Depuis les années 1960, un tournant a changé les habitudes de vacances des Français. En quête de mer et de soleil, beaucoup ont franchi les Pyrénées pour aller sur les plages espagnoles de la Costa Brava et des Baléares, raconte TF1 Info. Ce mouvement est devenu bien plus qu’une mode estivale : il a redessiné le tourisme français et fait de l’Espagne la première destination méditerranéenne européenne. Pourquoi cet engouement ? C’est un mélange d’économie, d’innovations dans les transports et d’un désir de partir vraiment ailleurs.

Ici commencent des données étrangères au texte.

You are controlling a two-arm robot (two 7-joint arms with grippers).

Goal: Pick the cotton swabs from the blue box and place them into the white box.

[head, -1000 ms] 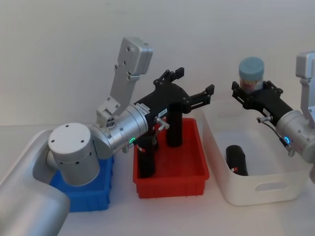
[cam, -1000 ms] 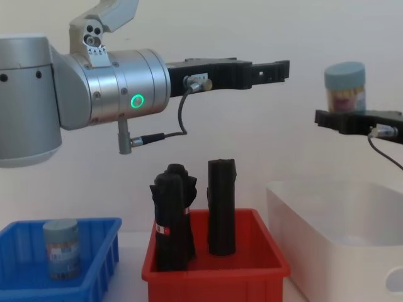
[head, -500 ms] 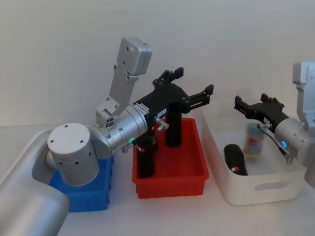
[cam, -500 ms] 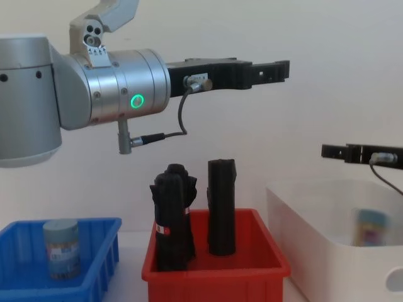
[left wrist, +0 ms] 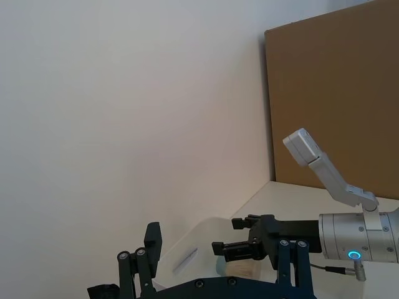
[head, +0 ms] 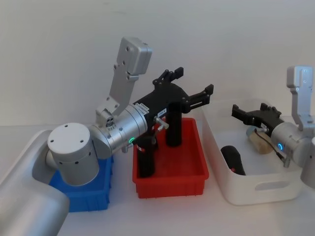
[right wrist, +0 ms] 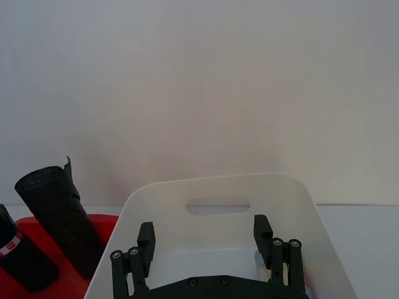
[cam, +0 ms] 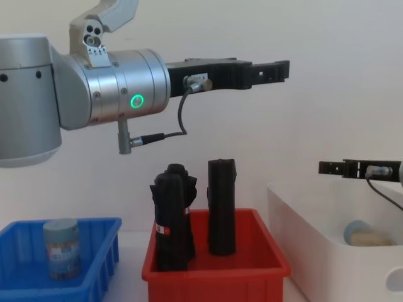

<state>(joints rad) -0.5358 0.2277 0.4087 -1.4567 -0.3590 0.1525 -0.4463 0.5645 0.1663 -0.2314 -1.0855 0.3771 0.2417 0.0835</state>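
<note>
One tub of cotton swabs [head: 258, 142] lies on its side inside the white box [head: 261, 193], and shows through the box wall in the chest view as the tub [cam: 364, 234]. My right gripper [head: 251, 113] hovers open just above that box [right wrist: 218, 182], holding nothing; in the right wrist view the gripper [right wrist: 204, 232] stands with its fingers spread apart. Another tub of cotton swabs [cam: 61, 248] stands upright in the blue box [cam: 94, 222]. My left gripper [head: 189, 88] stays raised and open over the red bin, empty.
A red bin [head: 194, 179] between the two boxes holds tall black objects [cam: 221, 206]. Another black object [head: 233, 160] lies in the white box beside the tub. My left arm's body covers most of the blue box [head: 91, 199] in the head view.
The right gripper opened and let go of the tub, which dropped into the white box and tipped onto its side. That gripper sank lower and drew back slightly. The left arm held still.
</note>
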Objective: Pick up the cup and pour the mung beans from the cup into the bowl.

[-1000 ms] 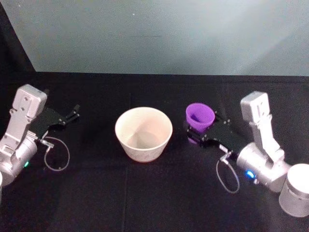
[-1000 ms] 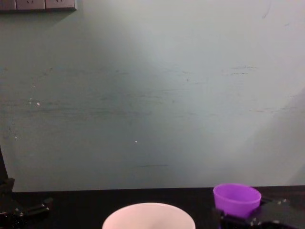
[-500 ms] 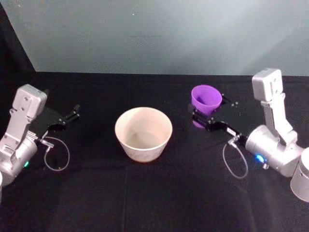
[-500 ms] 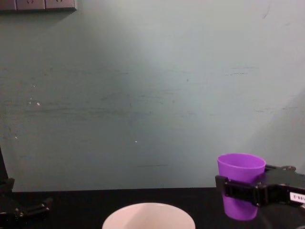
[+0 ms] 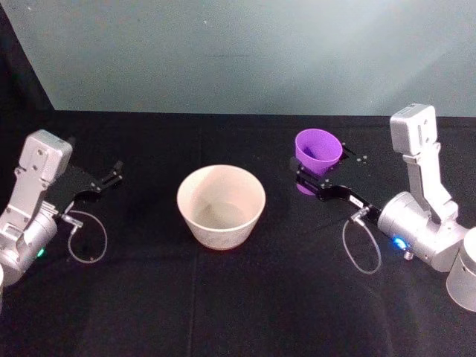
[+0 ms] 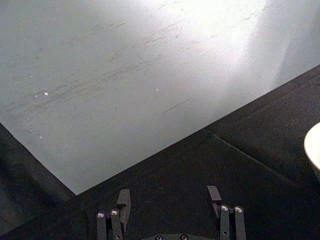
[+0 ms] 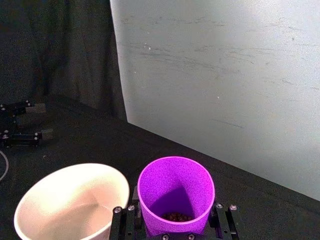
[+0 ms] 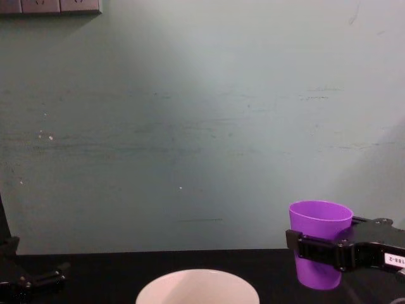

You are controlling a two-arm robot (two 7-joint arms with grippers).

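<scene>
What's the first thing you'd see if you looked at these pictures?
The bright purple cup jumps out first: the right hand holds it upright, to the right of the bowl, with a few dark beans at its bottom. Next comes the big pale bowl in the middle of the black table, and it looks empty. The left hand sits open, far off on the left.

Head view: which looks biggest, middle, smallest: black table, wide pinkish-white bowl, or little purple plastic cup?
1. Black table.
2. Wide pale pinkish-white round bowl.
3. Small purple plastic cup, held in the right gripper.
The left gripper rests idle, far left.
</scene>
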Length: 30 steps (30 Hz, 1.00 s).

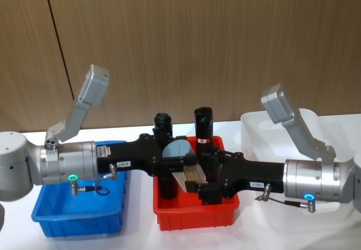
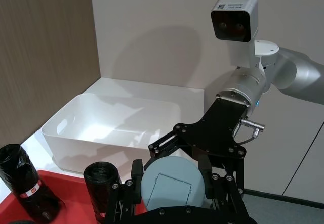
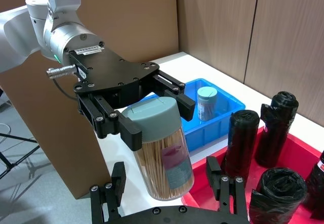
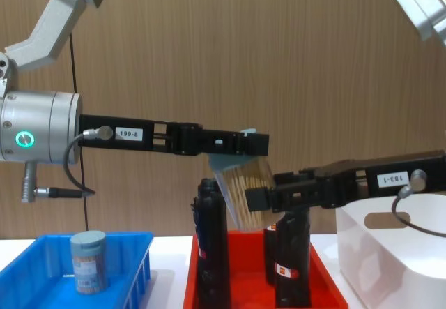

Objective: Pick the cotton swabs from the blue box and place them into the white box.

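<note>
A cotton swab jar (image 3: 163,155) hangs tilted in the air above the red crate (image 1: 197,215). My left gripper (image 3: 158,119) is shut on its pale blue lid (image 2: 172,187). My right gripper (image 3: 169,186) reaches in from the opposite side, open, with one finger on each side of the jar's lower end (image 4: 245,204) and a small gap to it. A second cotton swab jar (image 4: 89,260) stands upright in the blue box (image 1: 79,219). The white box (image 1: 254,127) sits at the right, under the right arm.
Several tall black cylinders (image 4: 211,246) with red-white labels stand in the red crate, directly under the held jar. A wooden wall rises behind the table. The white box (image 2: 101,128) is open-topped with a bare floor.
</note>
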Each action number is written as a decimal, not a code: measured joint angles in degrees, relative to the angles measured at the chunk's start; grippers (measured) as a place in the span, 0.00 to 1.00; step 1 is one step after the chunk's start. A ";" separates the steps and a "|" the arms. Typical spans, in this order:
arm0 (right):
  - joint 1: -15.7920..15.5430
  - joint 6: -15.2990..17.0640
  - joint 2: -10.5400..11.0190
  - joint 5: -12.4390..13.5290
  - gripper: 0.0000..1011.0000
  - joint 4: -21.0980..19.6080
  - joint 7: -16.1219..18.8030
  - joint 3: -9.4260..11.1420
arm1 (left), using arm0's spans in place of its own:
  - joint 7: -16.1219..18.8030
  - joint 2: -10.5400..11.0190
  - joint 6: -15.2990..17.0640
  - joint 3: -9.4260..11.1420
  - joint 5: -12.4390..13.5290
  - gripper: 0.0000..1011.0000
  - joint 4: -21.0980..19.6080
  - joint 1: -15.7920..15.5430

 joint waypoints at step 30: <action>1.04 -1.53 -0.71 0.81 0.99 1.65 -0.76 -2.18 | 0.00 0.00 0.00 0.00 0.00 0.66 0.00 0.00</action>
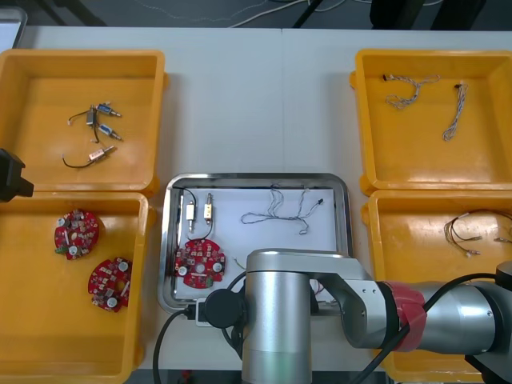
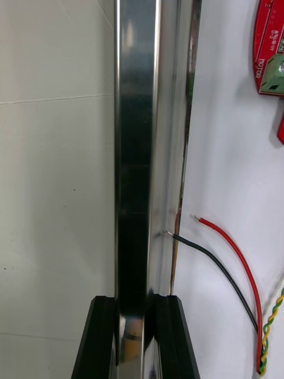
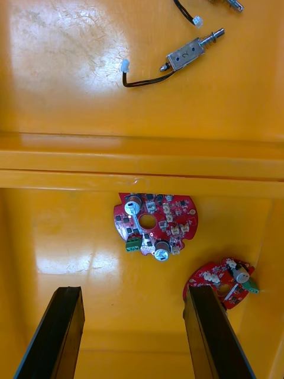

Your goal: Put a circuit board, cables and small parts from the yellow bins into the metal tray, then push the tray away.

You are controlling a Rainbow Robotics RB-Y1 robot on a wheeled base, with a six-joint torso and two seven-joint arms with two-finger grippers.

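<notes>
Bare bench (image 1: 260, 104) runs beyond the tray (image 1: 264, 244), a clear lane between the far left bin (image 1: 40, 152) and far right bin (image 1: 416, 156). The near left bin (image 1: 32, 320) and near right bin (image 1: 416, 264) hem the tray's sides. The right arm (image 1: 276, 320) covers its near edge, right claw (image 2: 135, 308) clamped on the rim.

Left bins (image 1: 40, 152) are standing beside the metal tray's (image 1: 256, 177) left side, right bins (image 1: 416, 160) beside its right. Inside the tray a circuit board (image 1: 200, 262), small metal parts (image 1: 199, 211) and a cable (image 1: 280, 210) are lying.
</notes>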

Les vacances françaises prennent un tournant
Durant les années 1960, des millions de Français ont traversé la frontière espagnole, un flux qui s’est accentué jusqu’à la fin de la décennie. Ce déplacement massif a offert une alternative aux traditionnelles vacances sur la Côte d’Azur. On imagine les routes qui montent et descendent dans les Pyrénées pour déboucher sur des plages moins bondées et une vie quotidienne beaucoup moins chère. Pour ces vacanciers en quête de nouveauté tout en restant dans un climat familier, l’Espagne « n’était pas un pays étranger au sens plein », comme le dit l’historien André Rauch. Le paysage, le même soleil et la même mer faisaient écho au sud de la France.

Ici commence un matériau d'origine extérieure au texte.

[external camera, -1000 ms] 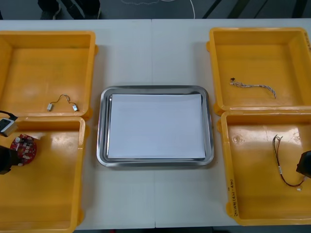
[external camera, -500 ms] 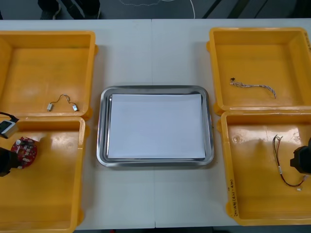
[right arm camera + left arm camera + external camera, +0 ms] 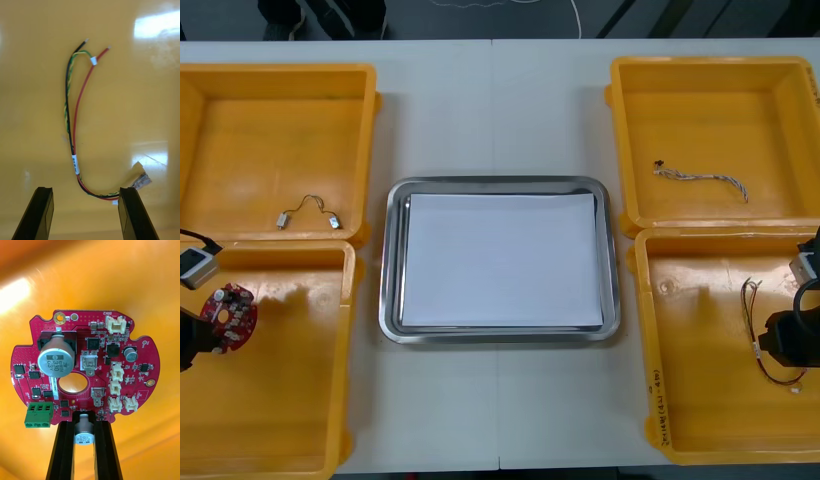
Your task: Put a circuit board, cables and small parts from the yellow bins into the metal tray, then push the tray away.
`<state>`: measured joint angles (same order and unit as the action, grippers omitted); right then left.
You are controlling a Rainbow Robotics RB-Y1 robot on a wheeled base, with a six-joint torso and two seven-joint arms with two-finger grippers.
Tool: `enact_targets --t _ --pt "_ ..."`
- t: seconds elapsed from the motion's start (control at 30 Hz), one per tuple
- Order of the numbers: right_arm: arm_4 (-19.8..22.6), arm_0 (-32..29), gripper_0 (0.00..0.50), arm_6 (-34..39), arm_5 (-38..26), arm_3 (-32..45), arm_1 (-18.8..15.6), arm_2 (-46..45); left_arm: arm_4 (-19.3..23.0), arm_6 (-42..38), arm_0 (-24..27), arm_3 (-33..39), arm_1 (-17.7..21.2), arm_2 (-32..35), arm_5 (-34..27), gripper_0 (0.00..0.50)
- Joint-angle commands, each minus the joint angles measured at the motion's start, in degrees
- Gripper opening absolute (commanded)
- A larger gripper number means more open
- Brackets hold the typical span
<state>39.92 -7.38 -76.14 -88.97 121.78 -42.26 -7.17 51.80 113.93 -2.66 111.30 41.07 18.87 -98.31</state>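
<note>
A round red circuit board (image 3: 228, 315) (image 3: 86, 363) is over the near left yellow bin (image 3: 280, 400). My left gripper (image 3: 206, 332) (image 3: 85, 427) is shut on the board's edge, its fingers on either side of a small capacitor. In the near right yellow bin (image 3: 700, 400) lies a red and yellow cable (image 3: 754, 320) (image 3: 75, 123). My right gripper (image 3: 788, 342) (image 3: 87, 195) hovers open over it, and the cable's curved end lies between the fingers (image 3: 43, 210). The metal tray (image 3: 392, 260), white inside, sits in the middle of the table.
The far left bin (image 3: 240, 110) holds small metal parts (image 3: 308, 212) joined by a thin wire. A twisted blue and white cable (image 3: 700, 177) lies in the far right bin (image 3: 780, 100). Bare table surrounds the tray.
My right gripper has come in from the right edge over the red and yellow cable. The left gripper and the board have shifted slightly towards the near side.
</note>
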Motion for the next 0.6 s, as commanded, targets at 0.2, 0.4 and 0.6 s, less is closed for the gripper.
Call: enact_targets --t 0.2,0.4,0.6 --pt "-0.8 0.4 0.5 -4.5 1.5 -2.1 2.6 0.7 0.3 -5.2 -7.3 7.6 2.1 0.6 -0.8 0.0" --pt "-2.4 0.5 0.5 -5.8 1.9 -3.1 4.6 0.7 -1.8 -5.4 -7.5 7.9 -0.2 -0.6 0.3 0.0" --pt "-3.5 0.5 0.5 -7.0 2.0 -3.7 5.7 1.1 -3.9 -5.3 -7.5 7.9 -2.6 -1.4 1.5 0.0"
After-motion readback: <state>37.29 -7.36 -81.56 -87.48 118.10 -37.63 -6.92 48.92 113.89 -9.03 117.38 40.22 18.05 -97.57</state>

Les transports qui ont tout changé
À la fin des années 1960, seuls 4 % des Français prenaient l’avion pour voyager à l’étranger, contre 59 % des Britanniques qui avaient adopté le charter. Malgré ce retard, la France a vite rattrapé son retard en l’espace de deux décennies, grâce à des acteurs comme Fram, Club Med, et Nouvelles Frontières qui ont maximisé leur capacité. Les vols charter ont fait chuter le prix du transport aérien, rendant le voyage accessible aux classes moyennes. Ce développement a fait de l’Espagne un terrain d’expérimentation idéal pour un tourisme de masse fondé sur les forfaits tout compris et le transport collectif.

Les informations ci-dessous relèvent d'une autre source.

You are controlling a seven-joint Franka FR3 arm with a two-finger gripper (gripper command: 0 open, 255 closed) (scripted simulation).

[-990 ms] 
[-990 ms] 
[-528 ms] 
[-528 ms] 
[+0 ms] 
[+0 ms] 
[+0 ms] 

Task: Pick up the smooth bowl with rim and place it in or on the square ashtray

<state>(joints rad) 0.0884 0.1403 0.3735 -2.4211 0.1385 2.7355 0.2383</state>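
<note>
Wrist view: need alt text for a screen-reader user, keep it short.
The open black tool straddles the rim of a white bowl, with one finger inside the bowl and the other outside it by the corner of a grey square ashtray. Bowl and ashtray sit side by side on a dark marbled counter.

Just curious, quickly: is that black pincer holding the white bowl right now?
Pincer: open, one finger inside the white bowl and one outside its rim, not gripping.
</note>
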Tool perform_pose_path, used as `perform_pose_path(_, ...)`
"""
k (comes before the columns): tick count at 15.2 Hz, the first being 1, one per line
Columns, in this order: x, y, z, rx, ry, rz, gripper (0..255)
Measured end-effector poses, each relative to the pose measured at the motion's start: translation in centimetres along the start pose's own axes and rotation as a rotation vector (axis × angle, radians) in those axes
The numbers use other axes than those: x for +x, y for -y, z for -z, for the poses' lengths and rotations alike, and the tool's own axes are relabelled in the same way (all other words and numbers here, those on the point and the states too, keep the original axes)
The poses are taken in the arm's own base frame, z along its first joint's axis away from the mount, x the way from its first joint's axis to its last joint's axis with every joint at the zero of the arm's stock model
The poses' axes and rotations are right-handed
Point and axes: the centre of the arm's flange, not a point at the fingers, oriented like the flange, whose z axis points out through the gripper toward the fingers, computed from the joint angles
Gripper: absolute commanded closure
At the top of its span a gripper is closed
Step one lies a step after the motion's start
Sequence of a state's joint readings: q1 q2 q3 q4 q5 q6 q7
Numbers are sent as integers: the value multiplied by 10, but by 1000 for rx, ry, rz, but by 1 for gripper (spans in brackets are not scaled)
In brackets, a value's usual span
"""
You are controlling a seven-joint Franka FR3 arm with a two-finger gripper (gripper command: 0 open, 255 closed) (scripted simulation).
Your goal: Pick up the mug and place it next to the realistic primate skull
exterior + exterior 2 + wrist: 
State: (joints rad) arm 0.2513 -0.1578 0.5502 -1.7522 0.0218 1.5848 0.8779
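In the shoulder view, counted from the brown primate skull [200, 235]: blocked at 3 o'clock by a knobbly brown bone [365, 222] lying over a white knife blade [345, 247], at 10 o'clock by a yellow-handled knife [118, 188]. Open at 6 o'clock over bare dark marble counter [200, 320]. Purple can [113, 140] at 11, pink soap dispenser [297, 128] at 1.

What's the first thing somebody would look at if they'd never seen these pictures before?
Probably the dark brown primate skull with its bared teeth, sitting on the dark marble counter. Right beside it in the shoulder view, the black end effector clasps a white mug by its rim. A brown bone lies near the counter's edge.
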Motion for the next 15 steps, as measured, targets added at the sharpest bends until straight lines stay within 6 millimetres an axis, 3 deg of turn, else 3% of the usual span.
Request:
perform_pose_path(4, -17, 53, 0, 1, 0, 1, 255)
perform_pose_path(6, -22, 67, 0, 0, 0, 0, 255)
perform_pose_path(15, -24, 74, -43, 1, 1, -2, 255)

Un boom côté économie et culture
Le tourisme a explosé : le nombre de visiteurs étrangers en Espagne multiplier par six entre 1959 et 1969. Près de la moitié de ces touristes étaient Français, faisant de la péninsule ibérique une destination phare, avec des lieux comme la Costa Brava, les Baléares, puis la Grèce, les Canaries, la Tunisie et le Maroc. Pendant cette période charnière, l’Espagne s’est imposée comme la première puissance touristique méditerranéenne européenne.
Pour les Français, ces vacances étaient plus intenses : la sensation de « vraiment partir ». L’Espagne n’était pas qu’une destination : elle est devenue un modèle touristique exportable, mêlant plages, hôtellerie de masse et voyages organisés.